Experimental sounds from some of the most iconic and eclectic sites in the world.

ARTIST: ALAN NAKAGAWA

 

"With a support group of faculty and students from the University of Barcelona's Sound Arts Masters Program and some local artists, I was given permission to conduct field recordings inside the Antoni Gaudí masterpiece, the Sagrada Familia. Although we had planned the session a year in advance, final permission was not granted until the final Friday of my six week residency in Barcelona. We were given permission that Tuesday for that Friday, two days before I was to return back to the US. The mood was jubilant and stressful as we all knew that not only was this unprecedented, but that we would only have one shot at it." 

Alan Nakagawa is a sound and interdisciplinary artist based in Los Angeles, CA. Interested in the tactility of sound, audio memory and the history of hearing, he has invented a series of participatory sculpture projects that focus on how we hear, how sound frequencies help define architecture and how auditory technology has played a role in defining our history. He has also incorporated his skills in oral history and field recording into his art practice, using stories and environmental sounds into sound installations and new media projects. He has recorded at some of the most iconic and eclectic sites in the world, including La Sagrada Familia in Barcelona, Spain, the Watts Towers in Los Angeles and soon the Atomic Dome in Hiroshima, Japan.

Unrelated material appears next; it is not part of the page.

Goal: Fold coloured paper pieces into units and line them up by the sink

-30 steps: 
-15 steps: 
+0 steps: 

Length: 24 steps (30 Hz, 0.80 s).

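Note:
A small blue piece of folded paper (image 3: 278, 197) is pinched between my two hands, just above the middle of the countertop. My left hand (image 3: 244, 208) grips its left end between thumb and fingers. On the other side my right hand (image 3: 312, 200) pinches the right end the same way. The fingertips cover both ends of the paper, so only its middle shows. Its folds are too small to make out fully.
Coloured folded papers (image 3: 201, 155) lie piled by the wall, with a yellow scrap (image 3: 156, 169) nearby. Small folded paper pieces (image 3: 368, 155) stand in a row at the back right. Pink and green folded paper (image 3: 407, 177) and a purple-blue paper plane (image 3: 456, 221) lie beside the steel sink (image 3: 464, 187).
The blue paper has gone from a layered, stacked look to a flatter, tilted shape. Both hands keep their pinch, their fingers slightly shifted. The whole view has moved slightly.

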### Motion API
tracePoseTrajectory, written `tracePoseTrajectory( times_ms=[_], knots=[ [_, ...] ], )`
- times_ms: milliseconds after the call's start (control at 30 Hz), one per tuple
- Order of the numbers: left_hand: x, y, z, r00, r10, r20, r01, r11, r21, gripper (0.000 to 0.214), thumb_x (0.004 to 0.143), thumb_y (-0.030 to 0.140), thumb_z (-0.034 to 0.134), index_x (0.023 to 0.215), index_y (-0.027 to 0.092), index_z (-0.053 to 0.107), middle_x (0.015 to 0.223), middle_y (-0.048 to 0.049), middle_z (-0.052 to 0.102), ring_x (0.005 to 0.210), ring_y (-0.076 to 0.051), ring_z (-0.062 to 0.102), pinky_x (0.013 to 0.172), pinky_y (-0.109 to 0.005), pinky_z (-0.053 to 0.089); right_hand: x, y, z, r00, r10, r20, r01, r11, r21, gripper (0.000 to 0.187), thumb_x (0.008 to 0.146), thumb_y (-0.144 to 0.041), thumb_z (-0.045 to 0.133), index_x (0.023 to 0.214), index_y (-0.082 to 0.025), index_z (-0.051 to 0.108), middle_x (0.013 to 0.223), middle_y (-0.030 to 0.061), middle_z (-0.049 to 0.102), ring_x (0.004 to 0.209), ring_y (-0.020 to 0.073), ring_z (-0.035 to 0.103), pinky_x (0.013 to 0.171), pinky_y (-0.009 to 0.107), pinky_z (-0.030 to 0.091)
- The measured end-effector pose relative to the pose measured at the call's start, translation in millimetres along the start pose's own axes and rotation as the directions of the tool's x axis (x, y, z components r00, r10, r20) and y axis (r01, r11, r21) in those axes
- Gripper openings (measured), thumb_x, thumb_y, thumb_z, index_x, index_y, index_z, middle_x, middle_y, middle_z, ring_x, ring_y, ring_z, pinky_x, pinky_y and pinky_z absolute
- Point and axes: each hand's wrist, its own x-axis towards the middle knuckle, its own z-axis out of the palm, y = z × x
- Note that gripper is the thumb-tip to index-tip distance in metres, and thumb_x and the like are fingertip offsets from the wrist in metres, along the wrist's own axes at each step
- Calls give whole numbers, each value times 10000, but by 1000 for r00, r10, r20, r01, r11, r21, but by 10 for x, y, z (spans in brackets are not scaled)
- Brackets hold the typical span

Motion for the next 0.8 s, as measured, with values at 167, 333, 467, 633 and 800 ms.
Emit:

His career is equally interesting having worked as an arts administrator for Metro Art, the public art program for the Los Angeles County Metropolitan Transportation Authority for almost 25 years, as well as co-founding the arts collective Collage Ensemble and producing and curating the Ear Meal Webcast, a six-year project that documents the Los Angeles Experimental Music and Sound Art community. In the summer of 2015 his love for sound led him to be  invited to research the history of the hearing aid at the Smithsonian Museum of American History.

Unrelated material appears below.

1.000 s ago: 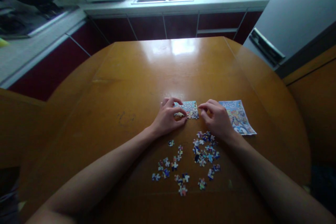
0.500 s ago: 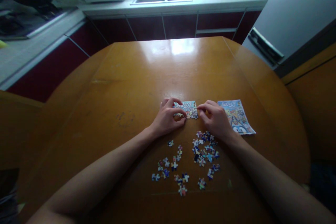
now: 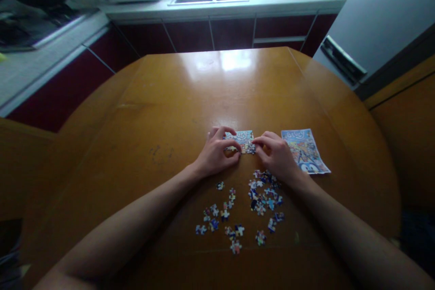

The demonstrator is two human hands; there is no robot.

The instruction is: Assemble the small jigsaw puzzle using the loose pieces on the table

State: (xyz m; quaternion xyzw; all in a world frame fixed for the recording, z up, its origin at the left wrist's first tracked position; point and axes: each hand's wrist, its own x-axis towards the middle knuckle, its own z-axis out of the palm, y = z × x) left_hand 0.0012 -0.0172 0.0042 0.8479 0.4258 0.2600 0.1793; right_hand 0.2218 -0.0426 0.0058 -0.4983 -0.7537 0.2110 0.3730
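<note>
- Your right hand point(image 3: 276, 150) has edged a little leftward since the earlier frame, so its fingertips now meet the near right edge of the panel; your left hand looks unmoved.
- That small rectangular panel of joined cardboard puzzle pieces point(image 3: 245, 137), pale blue along its far side and multicoloured nearer you, lies flat on the brown varnished wooden bench point(image 3: 190, 95), between your two hands.
- Its long axis appears to run left to right across your front, though your left fingers hide part of that end.
- Your left hand point(image 3: 217, 150) arches wide over the left end, thumb by the near edge and another finger reaching toward the far side.
- Your right hand comes in from the right with fingertips gathered narrow; you cannot tell whether a piece sits between them.
- Neither hand is clearly nearer: your left covers one end, your right touches the other.
- Loose multicoloured cardboard pieces point(image 3: 271, 203) lie on your side of the panel, thickest near your right wrist.
- Just beyond your right hand's outer side rests a glossy blue printed picture sheet point(image 3: 302, 142).
</note>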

Nakagawa is currently in residence at the Getty Villa, and is working on a large scale sound work with the Atomic Dome/ City of Hiroshima and the Center for Land Use Interpretation. Read on to hear more about what makes him tick—and clack and hum and ping!

MOST KNOWN FOR:

Very noisy art

 

"While having the honor of spending the summer of 2015 at the MacDowell Art Colony in Peterborough New Hampshire, I couldn't help but do a short piece regarding the Peterborough Basket Companywww.peterborobasket.com . They create the basket, in this turn of the century type of way that uses machinery and techniques from the past, by hand, everyday. Such baskets are used daily at MacDowell. Each lunch time, lunch baskets filled with delicious meals are delivered to each artist studio. It's incredible. The sound you hear in this piece are all from the making of such baskets."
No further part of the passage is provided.